Sophie Lewis: Yes, absolutely! Anti-feminism and feminism are strangely looped into one another and not actually fully extricable from one another. That’s something that certain kinds of thinkers can’t really grasp: surely they’re the opposite of each other? But gender is one of these messy, elusive things where as soon as you touch it, you’re risking reproducing it. Talking about it is almost impossible to do without reinscribing its power in a way you’re trying to exactly oppose. I mentioned the misogyny in western Anglophone feminism’s opening words, Wollstonecraft’s misogyny, identified many years ago by Susan Gubar to great shock. What? What? Misogynist feminism? But that’s exactly it – we don’t have clear bright lines. We have female anti-feminism and right-wing feminism, and they are distinct and sometimes overlapping, they’re difficult to extricate from each other. 

“Gender is one of these messy, elusive things where as soon as you touch it, you’re risking reproducing it. Talking about it is almost impossible to do without reinscribing its power in a way you’re trying to exactly oppose”

Both the heroisation and the villainisation of women are mentioned in the book as pleasures that may need to be given up to do better kinds of feminism. What other kinds of pleasure might we have to think about giving up?

Sophie Lewis: We’re all criss-crossed with the seductions of enemy forms of women’s power. One of the things I’m positing in this book is that in moments of counter-revolution within feminism, there arises movements to retrieve womanhood’s firmness and stability as a territory, with clear outlines, reliable borders. I do think there is a sort of structural yearning for ontological stability that I want to define in terms of a yearning for cisness, and which is driving some of the contemporary movement towards figures of separatism. I think ‘the woman’ has become something that people feel anxious about, because its borders have become a little hazy, and they want to make those borders clearer again by reviving what are, to me, not the treasures of the so-called ‘second wave’ – if we’re using waves, which, to be honest, I don’t – but its counter-revolutionary elements. There’s this desire for something simpler, something more satisfying to anchor yourself in. 

It’s in Margaret Atwood, as well, in the Handmaid’s Tale phenomenon. That is a world that is saying it is dystopian, the worst possible American dystopia, and yet there’s also this sense in its fandom that there is something utopian about the world where nobody can bloody criticise you for supporting Hillary anymore, because women are a sex class, all equally enslaved, and you don’t have to be so bloody conscious of your own privilege.

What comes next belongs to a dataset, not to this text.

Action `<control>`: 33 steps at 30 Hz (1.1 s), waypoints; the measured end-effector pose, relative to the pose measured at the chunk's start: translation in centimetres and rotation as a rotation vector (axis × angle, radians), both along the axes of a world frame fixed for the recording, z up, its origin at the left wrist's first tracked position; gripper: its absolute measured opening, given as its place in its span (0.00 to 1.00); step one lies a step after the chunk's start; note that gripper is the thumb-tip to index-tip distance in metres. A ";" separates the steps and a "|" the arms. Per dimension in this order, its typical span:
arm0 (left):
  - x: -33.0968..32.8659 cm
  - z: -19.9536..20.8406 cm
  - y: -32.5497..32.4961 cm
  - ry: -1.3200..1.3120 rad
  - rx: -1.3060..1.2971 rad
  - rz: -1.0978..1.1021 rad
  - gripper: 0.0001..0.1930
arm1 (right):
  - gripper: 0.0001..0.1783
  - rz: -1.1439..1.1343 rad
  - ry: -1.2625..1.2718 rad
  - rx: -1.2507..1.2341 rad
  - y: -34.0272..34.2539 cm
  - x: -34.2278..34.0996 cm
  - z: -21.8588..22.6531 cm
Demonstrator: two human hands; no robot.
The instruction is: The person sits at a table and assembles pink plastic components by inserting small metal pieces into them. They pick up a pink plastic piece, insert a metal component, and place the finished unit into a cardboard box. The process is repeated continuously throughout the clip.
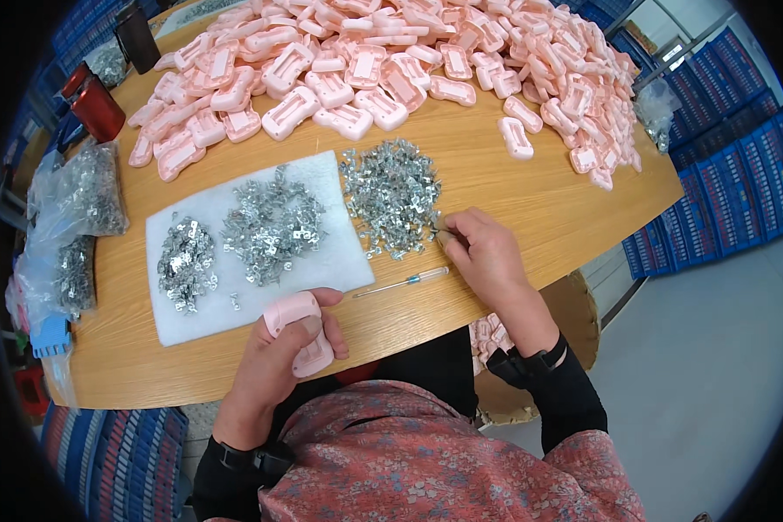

That’s its own kind of regressive pleasure.

Are there any books you would recommend looking at after Enemy Feminisms? Where should people go next?

Sophie Lewis: Revolutionary Feminisms, edited by Brenna Bandar and Rafeef Ziadah, might be a good next step, not just because it’s a palate cleanser but also because it’s addressing the kind of antagonisms internal to feminism. Meanwhile, Serene Khadar’s Faux Feminism ostensibly has an exactly opposite take to mine, in thinking that these bad feminisms aren’t feminisms, but I think many of her arguments are interesting. She’s tackling a thing that terrifies me about our current conjuncture, which is the fact that liberal feminism’s catastrophic failure has left the terrain open for reactionary feminists and non-feminists to claim the terrain of care as theirs. 

I also end the book talking about Feminism Against Cisness, which Enemy Feminisms is deeply in conversation with. I think feminism is capable of being a great name for a sufficiently radical critique of capital in all its racialising and cissexualising dimensions, and I believe Emma Heaney is right that cisness is feminism’s counter-revolution; cisness, ultimately, demeans and brutalises us all. 

Enemy Feminisms is published by Haymarket Press and is out now.